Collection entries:
_ _ _ _ _

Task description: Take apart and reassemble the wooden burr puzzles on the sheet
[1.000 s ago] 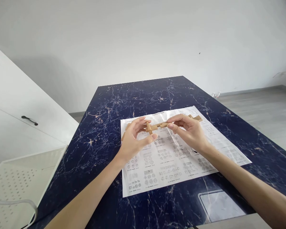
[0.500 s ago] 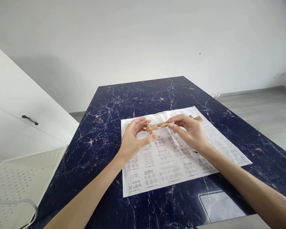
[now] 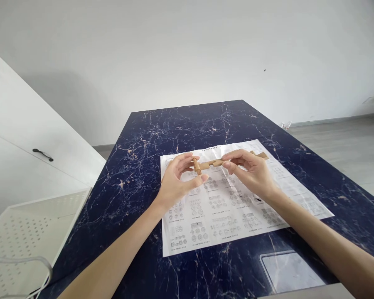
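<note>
**Short rod (image 3: 197, 166) and wooden bar (image 3: 217, 162) held end to end over a printed sheet (image 3: 220, 187)**

Largest first: a pale wall (image 3: 187, 54) fills the background. Below it, a dark blue table (image 3: 162, 128), veined white like marble. Left side: white cabinet (image 3: 25, 108), with a perforated white panel (image 3: 15, 245) low in front of it.

The printed sheet lies flat on the table, creased, covered in rows of small diagrams; lettering too small to read. Nearer the wearer, a pale rectangle (image 3: 293, 272) with rounded corners; cannot tell what it is.

Left hand (image 3: 179, 176), above the sheet's left part: thumb and forefinger clamped on the short rod, which stands roughly upright, crossing a second wooden piece (image 3: 204, 167). Other fingers curled behind.

Right hand (image 3: 247, 168), above the sheet's middle: thumb and fingertips together on the wooden bar, pinching it near its right end. Its left end sits close against the second wooden piece; cannot tell whether they interlock.

Beyond the right hand, more wood (image 3: 262, 155), partly hidden by the knuckles, at the sheet's far right.

Smallest: black handle (image 3: 43, 155) on the cabinet.
</note>
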Available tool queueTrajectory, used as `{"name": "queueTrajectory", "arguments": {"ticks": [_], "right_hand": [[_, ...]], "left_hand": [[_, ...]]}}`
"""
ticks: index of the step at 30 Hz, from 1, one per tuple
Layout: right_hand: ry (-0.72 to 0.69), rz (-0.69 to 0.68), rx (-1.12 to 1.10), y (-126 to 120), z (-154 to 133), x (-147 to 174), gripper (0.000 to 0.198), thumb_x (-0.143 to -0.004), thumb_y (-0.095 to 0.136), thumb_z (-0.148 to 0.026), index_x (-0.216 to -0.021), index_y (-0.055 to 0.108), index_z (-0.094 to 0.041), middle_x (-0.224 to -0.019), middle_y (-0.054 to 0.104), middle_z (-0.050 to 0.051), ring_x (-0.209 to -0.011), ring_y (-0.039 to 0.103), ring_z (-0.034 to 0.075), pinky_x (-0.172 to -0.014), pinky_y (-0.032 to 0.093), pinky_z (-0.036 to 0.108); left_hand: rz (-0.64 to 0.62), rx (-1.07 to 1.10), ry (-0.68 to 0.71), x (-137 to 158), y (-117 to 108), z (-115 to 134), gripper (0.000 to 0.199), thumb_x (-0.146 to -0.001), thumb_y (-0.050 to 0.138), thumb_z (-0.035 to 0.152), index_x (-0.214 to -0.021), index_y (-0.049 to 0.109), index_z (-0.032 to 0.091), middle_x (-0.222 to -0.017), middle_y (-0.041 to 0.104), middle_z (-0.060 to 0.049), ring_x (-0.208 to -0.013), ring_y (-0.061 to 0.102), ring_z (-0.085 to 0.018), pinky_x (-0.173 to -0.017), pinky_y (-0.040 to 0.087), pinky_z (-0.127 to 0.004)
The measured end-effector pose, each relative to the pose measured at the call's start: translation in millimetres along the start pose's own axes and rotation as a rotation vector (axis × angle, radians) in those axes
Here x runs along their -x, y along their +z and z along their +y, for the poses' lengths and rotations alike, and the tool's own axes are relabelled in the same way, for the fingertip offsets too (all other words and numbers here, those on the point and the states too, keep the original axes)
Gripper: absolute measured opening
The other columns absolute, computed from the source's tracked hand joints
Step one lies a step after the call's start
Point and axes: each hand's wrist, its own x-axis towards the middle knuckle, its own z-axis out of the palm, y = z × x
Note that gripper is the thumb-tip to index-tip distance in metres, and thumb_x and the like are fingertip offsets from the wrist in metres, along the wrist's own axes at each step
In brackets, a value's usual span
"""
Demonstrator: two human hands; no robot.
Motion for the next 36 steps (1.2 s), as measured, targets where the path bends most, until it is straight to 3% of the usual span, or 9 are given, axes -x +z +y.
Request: {"name": "queueTrajectory", "arguments": {"ticks": [7,15,17,20,25,30,33,36], "right_hand": [[0.000,-0.049,-0.043,-2.9,4.1,-2.6,0.018,-0.096,0.078,-0.043,-0.101,0.077,-0.026,-0.096,0.078,0.005,-0.073,0.070,0.019,-0.068,0.061,0.038],[0.025,-0.016,-0.018,-8.9,3.2,-3.8,0.021,-0.095,0.079,-0.046,-0.101,0.078,-0.027,-0.095,0.078,0.006,-0.072,0.068,0.019,-0.065,0.061,0.037],[0.044,0.087,-0.062,-17.2,8.2,-7.6,0.021,-0.095,0.079,-0.048,-0.098,0.076,-0.027,-0.085,0.075,0.004,-0.063,0.063,0.016,-0.057,0.056,0.033],[0.067,0.205,-0.125,-24.4,14.2,-11.4,0.024,-0.095,0.079,-0.050,-0.093,0.073,-0.027,-0.087,0.075,0.003,-0.060,0.060,0.015,-0.057,0.055,0.034],[0.098,0.016,-0.203,-11.8,9.4,-6.0,0.022,-0.096,0.080,-0.044,-0.108,0.075,-0.027,-0.089,0.074,0.004,-0.064,0.065,0.016,-0.055,0.055,0.033],[0.161,-0.093,-0.144,1.5,6.4,1.9,0.027,-0.096,0.078,-0.047,-0.109,0.074,-0.024,-0.079,0.071,0.002,-0.064,0.065,0.016,-0.055,0.054,0.032],[0.212,-0.164,-0.065,6.6,7.2,4.7,0.029,-0.097,0.076,-0.049,-0.112,0.074,-0.024,-0.076,0.072,0.001,-0.062,0.065,0.017,-0.056,0.053,0.032],[0.221,-0.221,-0.031,12.0,5.6,6.5,0.030,-0.098,0.074,-0.051,-0.112,0.073,-0.025,-0.088,0.077,0.004,-0.064,0.067,0.017,-0.059,0.054,0.034]], "left_hand": [[-0.036,0.020,-0.021,-0.4,-1.5,-0.2,0.072,-0.072,0.097,0.033,-0.134,0.061,0.022,-0.143,0.069,-0.015,-0.133,0.066,-0.034,-0.120,0.046,-0.058],[-0.025,0.011,-0.023,-0.1,-7.9,0.2,0.069,-0.075,0.095,0.036,-0.133,0.061,0.023,-0.141,0.069,-0.015,-0.131,0.067,-0.034,-0.119,0.048,-0.059],[-0.010,0.018,-0.016,-0.7,-12.9,-0.8,0.066,-0.077,0.093,0.038,-0.134,0.062,0.023,-0.139,0.070,-0.014,-0.130,0.067,-0.034,-0.118,0.048,-0.059],[0.008,0.037,-0.002,-1.2,-16.9,-3.0,0.066,-0.080,0.091,0.042,-0.136,0.061,0.024,-0.139,0.070,-0.013,-0.130,0.067,-0.034,-0.117,0.048,-0.060],[0.084,-0.070,0.101,-0.4,-13.3,-4.2,0.063,-0.080,0.091,0.038,-0.134,0.061,0.028,-0.147,0.065,-0.011,-0.139,0.060,-0.032,-0.120,0.046,-0.053],[0.318,-0.343,0.218,-6.8,-21.7,-5.4,0.061,-0.084,0.088,0.039,-0.137,0.059,0.030,-0.149,0.060,-0.009,-0.139,0.058,-0.031,-0.117,0.046,-0.049],[0.404,-0.438,0.197,-13.8,-32.8,-10.4,0.063,-0.082,0.088,0.038,-0.136,0.058,0.028,-0.147,0.060,-0.011,-0.138,0.058,-0.033,-0.117,0.045,-0.051],[0.370,-0.491,0.147,-18.9,-42.3,-16.5,0.066,-0.082,0.087,0.041,-0.138,0.057,0.025,-0.150,0.058,-0.013,-0.140,0.057,-0.035,-0.117,0.045,-0.052]]}}
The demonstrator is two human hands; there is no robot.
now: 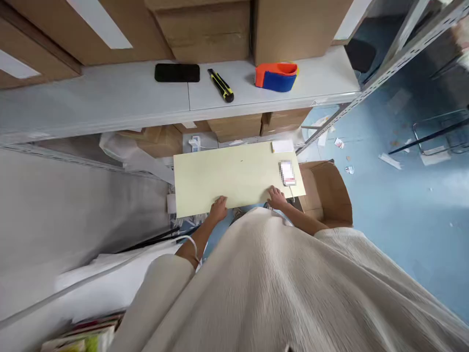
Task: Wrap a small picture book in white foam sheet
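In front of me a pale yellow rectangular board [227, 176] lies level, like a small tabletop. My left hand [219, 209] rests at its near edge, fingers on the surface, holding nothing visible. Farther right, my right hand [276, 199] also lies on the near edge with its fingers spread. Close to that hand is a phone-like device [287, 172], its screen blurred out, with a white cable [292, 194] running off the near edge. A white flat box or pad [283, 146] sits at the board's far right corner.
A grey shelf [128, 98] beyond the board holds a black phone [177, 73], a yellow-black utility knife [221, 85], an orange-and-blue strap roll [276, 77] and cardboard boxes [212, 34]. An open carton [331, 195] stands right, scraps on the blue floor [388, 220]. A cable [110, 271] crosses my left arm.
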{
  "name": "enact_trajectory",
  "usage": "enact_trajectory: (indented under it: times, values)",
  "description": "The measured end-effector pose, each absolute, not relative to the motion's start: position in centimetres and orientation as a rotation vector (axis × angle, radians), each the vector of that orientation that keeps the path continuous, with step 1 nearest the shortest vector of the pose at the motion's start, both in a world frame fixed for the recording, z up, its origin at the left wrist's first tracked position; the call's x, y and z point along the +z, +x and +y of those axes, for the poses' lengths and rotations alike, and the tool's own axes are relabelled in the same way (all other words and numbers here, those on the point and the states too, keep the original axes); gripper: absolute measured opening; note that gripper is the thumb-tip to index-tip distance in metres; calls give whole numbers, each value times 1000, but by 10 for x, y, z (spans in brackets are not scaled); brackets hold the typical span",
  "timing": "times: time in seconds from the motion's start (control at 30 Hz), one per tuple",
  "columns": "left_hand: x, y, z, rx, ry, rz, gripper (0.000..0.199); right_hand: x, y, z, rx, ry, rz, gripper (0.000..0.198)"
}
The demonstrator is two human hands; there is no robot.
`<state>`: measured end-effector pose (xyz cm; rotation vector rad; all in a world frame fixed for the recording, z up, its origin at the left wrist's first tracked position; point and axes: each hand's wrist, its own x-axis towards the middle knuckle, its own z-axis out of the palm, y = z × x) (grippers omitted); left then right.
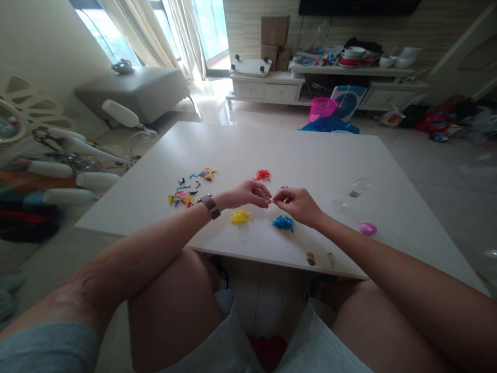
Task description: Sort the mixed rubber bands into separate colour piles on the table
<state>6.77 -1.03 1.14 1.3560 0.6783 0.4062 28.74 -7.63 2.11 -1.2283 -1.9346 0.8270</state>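
Over the white table (272, 147), my left hand (251, 194) and my right hand (300, 205) meet at their fingertips, both pinched. A tiny reddish strip (271, 201) shows between them; its exact kind is too small to make out. Behind my left hand lies a pile of red strips (262, 175). Nearer me are a yellow pile (241, 217) and a blue pile (283, 223). A few dark bits (284, 187) are partly hidden behind my right hand. Mixed coloured pieces (181, 198) spread left of my watch, with another mixed heap (208, 174) farther back.
To the right are a clear plastic container (360, 186) and a pink object (367, 228). A small yellow cartoon figure (311, 258) and a pale flat piece (331, 259) lie near the front edge. A pink basket (323, 109) stands beyond the table.
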Motion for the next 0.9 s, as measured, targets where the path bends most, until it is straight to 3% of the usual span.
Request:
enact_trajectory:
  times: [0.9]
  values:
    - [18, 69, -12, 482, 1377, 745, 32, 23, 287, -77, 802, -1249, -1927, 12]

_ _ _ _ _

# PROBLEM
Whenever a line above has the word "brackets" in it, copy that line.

# EXERCISE OUTPUT
In brackets, a value's usual span
  "description": "The measured end-effector pose, each absolute, not relative to the motion's start: position in centimetres and orientation as a rotation vector (axis × angle, radians), each the vector of that orientation that keeps the path continuous, with step 1 nearest the shortest vector of the pose at the motion's start, both in a world frame fixed for the recording, z up, its origin at the left wrist's first tracked position; the call's x, y and z point along the +z, +x and +y of those axes, for the poses' lengths and rotations alike, and the tool's own axes are relabelled in the same way (all other words and numbers here, those on the point and the states too, keep the original axes); gripper: absolute measured opening; note that gripper is the thumb-tip to index-tip distance in metres; calls give whole numbers, each value times 1000, but by 10 for x, y, z (spans in brackets are not scaled); brackets hold the typical span",

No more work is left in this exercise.